- The task
Using the entries that follow, write out the line containing "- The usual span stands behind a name", the line containing "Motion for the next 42", and every line between them, exactly and nothing else.

# # # #

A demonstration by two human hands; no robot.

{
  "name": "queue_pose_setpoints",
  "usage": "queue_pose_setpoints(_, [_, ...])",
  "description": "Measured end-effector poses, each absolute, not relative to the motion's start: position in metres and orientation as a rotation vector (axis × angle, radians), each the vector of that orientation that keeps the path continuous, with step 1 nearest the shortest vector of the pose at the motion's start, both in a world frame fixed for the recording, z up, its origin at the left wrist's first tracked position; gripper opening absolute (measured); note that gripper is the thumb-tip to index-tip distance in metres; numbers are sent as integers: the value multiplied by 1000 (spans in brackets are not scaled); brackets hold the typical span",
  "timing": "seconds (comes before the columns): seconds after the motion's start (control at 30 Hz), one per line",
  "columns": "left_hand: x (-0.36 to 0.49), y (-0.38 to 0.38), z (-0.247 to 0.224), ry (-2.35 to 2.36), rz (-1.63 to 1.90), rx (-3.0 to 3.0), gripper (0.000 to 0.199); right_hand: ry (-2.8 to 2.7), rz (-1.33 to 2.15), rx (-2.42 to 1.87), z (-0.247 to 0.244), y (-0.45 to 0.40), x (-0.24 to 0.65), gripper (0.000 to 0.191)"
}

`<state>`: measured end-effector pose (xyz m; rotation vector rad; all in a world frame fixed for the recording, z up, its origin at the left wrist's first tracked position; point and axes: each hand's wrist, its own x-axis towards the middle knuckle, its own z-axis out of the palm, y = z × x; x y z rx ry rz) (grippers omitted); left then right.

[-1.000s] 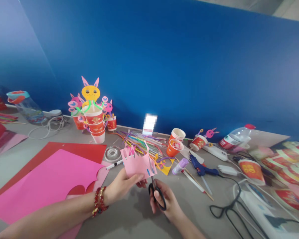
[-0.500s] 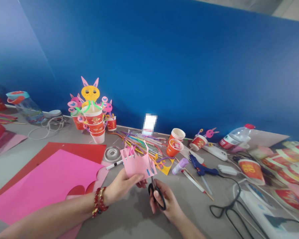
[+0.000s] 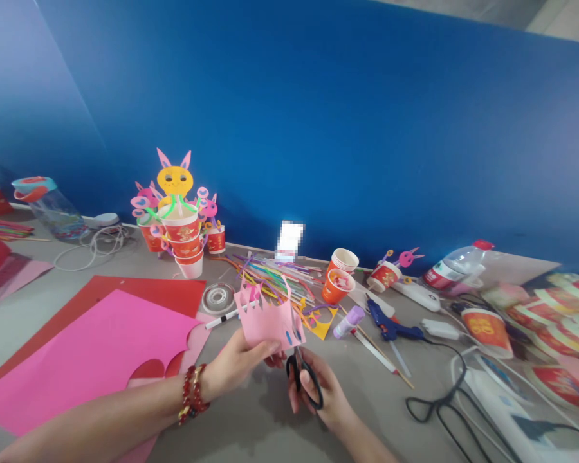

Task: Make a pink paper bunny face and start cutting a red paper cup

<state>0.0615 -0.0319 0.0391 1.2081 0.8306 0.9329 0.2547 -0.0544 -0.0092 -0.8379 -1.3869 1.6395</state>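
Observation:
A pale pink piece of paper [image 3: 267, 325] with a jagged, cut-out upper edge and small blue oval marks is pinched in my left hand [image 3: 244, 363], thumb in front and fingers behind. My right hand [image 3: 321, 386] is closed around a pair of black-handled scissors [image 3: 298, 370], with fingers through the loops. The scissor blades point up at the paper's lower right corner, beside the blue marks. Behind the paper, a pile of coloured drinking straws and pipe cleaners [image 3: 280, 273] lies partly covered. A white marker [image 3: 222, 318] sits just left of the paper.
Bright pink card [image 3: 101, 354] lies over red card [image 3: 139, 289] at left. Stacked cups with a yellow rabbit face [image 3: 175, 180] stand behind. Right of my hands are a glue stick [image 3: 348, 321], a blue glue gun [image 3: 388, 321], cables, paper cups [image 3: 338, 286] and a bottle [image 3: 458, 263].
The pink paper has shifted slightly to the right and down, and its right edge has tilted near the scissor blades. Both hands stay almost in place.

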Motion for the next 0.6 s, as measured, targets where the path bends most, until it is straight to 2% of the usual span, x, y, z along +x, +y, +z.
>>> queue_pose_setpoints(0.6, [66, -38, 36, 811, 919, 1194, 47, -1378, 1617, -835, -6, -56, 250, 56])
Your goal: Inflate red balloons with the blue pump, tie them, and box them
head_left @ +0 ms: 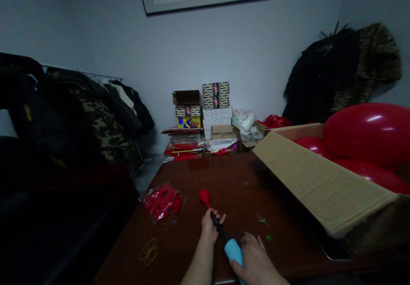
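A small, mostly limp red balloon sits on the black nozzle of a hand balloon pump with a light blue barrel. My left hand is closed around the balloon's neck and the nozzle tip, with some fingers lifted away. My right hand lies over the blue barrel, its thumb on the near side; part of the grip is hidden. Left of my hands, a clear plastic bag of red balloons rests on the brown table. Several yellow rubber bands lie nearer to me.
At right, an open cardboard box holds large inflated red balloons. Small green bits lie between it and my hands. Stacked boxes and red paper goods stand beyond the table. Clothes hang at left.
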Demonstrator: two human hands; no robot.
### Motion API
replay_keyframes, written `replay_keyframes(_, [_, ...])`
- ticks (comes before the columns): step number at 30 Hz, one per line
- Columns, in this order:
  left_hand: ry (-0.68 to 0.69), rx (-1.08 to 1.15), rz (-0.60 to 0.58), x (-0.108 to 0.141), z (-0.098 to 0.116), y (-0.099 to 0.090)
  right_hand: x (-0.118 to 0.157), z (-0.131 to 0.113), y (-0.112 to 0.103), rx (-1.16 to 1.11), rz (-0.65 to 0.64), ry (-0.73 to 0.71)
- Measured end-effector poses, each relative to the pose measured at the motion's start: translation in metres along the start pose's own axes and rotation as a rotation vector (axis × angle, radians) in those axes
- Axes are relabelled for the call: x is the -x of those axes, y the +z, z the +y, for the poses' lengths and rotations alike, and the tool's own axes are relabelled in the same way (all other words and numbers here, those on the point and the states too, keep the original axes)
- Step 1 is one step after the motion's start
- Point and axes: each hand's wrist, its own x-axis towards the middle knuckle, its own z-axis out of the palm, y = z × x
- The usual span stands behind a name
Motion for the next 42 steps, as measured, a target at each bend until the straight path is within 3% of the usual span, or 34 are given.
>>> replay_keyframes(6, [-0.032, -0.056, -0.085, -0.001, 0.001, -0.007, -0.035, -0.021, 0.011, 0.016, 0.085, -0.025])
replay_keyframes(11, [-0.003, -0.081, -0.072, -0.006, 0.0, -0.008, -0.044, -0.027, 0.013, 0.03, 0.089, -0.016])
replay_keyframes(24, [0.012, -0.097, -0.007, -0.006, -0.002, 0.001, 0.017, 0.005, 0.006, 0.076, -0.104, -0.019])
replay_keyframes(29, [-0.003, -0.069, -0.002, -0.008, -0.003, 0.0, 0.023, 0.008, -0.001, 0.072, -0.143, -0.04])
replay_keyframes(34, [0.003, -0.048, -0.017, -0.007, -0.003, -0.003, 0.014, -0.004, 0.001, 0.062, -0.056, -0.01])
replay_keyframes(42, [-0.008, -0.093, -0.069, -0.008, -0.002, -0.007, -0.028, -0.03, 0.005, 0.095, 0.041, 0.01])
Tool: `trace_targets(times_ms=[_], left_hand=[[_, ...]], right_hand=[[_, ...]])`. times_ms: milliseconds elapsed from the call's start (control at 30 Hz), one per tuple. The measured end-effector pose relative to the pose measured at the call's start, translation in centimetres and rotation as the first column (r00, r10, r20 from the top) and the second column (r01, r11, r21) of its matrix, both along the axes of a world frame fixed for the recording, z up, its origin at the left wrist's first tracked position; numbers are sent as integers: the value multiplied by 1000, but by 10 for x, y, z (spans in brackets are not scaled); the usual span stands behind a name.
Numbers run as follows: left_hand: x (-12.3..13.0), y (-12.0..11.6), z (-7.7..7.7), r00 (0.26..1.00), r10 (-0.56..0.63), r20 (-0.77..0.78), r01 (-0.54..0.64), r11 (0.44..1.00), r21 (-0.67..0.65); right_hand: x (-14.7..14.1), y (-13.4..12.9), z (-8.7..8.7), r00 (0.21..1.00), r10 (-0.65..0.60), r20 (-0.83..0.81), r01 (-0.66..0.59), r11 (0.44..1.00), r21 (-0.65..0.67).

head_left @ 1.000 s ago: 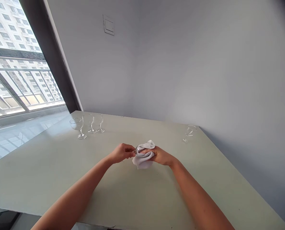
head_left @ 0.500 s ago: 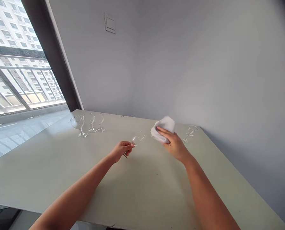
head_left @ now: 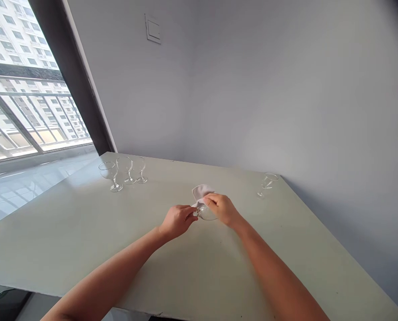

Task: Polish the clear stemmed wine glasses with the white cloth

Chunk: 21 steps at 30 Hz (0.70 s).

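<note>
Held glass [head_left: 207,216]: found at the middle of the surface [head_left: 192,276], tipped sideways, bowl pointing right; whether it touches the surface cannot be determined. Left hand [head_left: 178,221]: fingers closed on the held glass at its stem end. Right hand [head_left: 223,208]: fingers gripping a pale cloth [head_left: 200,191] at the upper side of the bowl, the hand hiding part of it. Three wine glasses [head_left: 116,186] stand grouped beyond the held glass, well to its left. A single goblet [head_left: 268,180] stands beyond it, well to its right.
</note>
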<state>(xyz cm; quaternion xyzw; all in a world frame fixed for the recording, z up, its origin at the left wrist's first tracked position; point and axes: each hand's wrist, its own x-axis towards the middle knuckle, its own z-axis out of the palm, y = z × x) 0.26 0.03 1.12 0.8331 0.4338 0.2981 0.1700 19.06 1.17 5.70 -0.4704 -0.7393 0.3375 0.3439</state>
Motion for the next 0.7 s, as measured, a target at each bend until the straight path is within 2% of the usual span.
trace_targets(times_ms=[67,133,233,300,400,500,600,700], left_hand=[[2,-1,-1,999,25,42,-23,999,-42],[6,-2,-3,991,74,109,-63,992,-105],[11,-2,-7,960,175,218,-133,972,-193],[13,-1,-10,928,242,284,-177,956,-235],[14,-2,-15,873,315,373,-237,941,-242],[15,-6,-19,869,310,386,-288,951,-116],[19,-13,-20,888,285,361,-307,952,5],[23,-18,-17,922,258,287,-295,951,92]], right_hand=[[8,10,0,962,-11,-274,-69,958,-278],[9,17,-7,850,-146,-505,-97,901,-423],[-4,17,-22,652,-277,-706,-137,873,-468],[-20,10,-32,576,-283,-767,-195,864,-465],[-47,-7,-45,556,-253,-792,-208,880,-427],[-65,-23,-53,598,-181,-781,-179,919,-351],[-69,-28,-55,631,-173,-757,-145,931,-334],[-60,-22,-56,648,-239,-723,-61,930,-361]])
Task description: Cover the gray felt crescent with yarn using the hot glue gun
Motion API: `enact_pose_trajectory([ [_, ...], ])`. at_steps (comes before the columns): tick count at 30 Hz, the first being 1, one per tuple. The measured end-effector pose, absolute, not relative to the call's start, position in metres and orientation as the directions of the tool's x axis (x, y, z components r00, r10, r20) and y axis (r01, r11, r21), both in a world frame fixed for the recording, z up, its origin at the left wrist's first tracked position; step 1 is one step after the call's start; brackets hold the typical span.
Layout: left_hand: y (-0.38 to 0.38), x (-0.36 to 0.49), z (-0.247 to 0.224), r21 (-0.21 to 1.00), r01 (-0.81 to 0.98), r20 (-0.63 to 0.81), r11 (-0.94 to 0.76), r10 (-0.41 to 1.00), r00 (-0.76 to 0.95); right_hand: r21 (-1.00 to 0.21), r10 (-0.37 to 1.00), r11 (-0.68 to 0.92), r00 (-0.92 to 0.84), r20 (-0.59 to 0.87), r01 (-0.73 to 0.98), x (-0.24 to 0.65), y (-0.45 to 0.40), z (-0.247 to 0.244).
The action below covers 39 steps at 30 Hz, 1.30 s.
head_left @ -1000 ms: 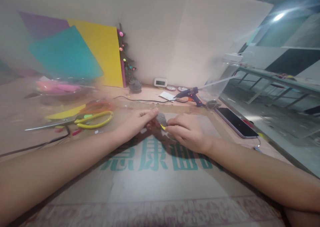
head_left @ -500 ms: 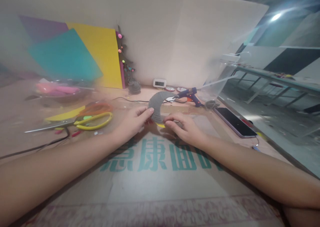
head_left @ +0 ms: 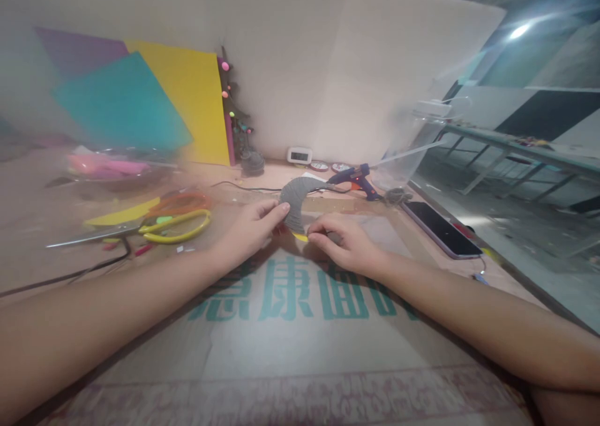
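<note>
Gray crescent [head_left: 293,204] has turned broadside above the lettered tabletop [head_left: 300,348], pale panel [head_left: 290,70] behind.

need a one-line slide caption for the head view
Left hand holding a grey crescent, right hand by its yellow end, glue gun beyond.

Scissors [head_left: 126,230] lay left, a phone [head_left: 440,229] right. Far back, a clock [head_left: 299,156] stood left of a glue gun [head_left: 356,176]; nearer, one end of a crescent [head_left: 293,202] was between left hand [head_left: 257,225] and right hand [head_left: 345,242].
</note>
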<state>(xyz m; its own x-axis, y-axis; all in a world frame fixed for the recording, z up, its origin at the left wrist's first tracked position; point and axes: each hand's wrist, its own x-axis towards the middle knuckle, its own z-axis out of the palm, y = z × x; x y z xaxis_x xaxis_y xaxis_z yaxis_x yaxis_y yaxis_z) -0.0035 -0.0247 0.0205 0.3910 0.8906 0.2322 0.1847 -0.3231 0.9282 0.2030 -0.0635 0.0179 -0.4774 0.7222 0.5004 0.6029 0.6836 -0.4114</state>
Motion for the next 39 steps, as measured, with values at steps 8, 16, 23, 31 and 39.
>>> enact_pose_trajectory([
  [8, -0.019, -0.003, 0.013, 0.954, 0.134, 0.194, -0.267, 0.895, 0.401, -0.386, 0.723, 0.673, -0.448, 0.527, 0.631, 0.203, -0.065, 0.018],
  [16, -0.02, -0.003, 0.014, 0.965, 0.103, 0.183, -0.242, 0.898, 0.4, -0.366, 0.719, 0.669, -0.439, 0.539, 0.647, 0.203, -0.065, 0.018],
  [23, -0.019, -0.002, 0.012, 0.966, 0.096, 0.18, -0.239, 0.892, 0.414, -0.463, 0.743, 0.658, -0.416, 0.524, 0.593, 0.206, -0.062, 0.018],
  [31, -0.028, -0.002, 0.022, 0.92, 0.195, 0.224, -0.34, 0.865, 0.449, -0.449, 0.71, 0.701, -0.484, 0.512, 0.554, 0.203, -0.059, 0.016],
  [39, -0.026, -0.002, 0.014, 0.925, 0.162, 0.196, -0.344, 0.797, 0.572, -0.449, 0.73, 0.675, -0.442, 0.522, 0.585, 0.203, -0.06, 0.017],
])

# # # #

- Reply
- The usual span stands behind a name
Motion for the next 42 steps, as measured, a target at each bend until the straight path is within 3% of the usual span, or 34 are given.

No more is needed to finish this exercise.